Search the data below for the word "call" and copy each line that holds it.

╭─ Excerpted records

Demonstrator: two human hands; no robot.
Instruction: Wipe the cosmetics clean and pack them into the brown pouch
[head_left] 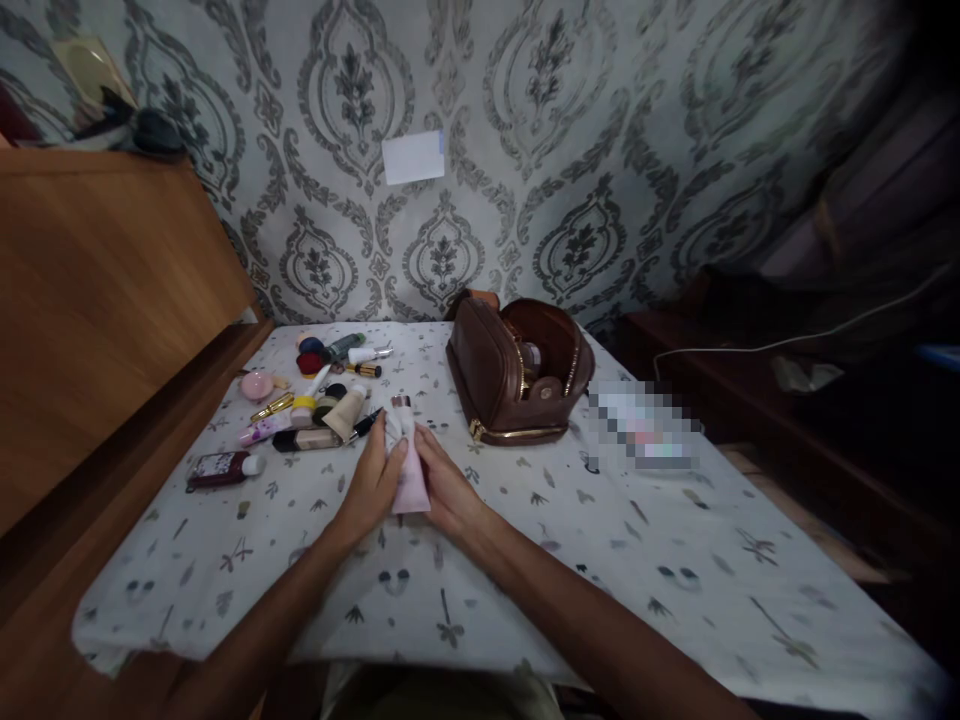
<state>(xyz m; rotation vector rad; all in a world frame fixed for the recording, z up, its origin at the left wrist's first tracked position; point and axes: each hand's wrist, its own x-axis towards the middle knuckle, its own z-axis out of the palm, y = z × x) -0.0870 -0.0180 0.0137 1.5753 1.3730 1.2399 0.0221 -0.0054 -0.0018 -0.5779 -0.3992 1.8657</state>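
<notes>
A pale pink tube (412, 482) with a shiny cap stands between both hands over the middle of the table. My left hand (373, 475) is closed on its left side, along with a small white item (393, 428) that is too blurred to name. From the right, my right hand (448, 482) grips the same tube. Just left of the hands lie a beige tube (346, 412), a foundation bottle (313, 439) and a yellow-banded jar (303, 409). Behind and right of them sits a brown cosmetic bag (486, 372), unzipped, with an item partly visible inside.
A dark red bottle (219, 469) with a white cap lies at the left. Several more cosmetics are grouped behind it. A pixelated flat object (649, 428) rests right of the bag. A wooden cabinet (112, 300) borders the table's left side; a patterned wall rises behind.
</notes>
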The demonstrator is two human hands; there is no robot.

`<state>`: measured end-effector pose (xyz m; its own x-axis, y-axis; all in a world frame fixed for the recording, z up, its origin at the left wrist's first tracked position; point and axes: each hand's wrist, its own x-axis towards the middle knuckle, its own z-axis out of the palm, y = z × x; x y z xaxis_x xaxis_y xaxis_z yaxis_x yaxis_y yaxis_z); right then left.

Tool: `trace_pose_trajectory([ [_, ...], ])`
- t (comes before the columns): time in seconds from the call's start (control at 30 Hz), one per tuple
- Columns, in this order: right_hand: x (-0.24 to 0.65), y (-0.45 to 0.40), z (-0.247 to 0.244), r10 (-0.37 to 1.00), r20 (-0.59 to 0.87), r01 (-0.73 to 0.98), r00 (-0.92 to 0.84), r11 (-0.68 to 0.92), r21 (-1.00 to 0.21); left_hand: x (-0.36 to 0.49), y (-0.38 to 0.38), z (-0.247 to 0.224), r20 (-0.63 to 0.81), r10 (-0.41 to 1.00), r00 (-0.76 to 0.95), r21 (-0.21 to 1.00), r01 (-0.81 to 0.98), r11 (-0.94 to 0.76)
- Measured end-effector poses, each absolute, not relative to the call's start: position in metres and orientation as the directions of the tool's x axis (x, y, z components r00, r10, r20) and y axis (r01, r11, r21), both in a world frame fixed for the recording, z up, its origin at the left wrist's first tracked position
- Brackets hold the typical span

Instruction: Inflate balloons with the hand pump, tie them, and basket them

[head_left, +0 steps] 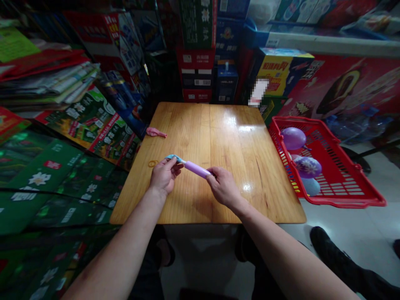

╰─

Task output »
- t (comes before the columns): time in seconds from the call's start (control at 30 Hz), one per tuple
- Measured end-effector poses, each absolute, not relative to the call's start: position in metres and orientation as the directions of the tool's x axis (x, y, z components r00, r10, r20) and y axis (r01, r11, r21), both in a world frame fixed for the recording, z up, its origin at the left wrist's first tracked position

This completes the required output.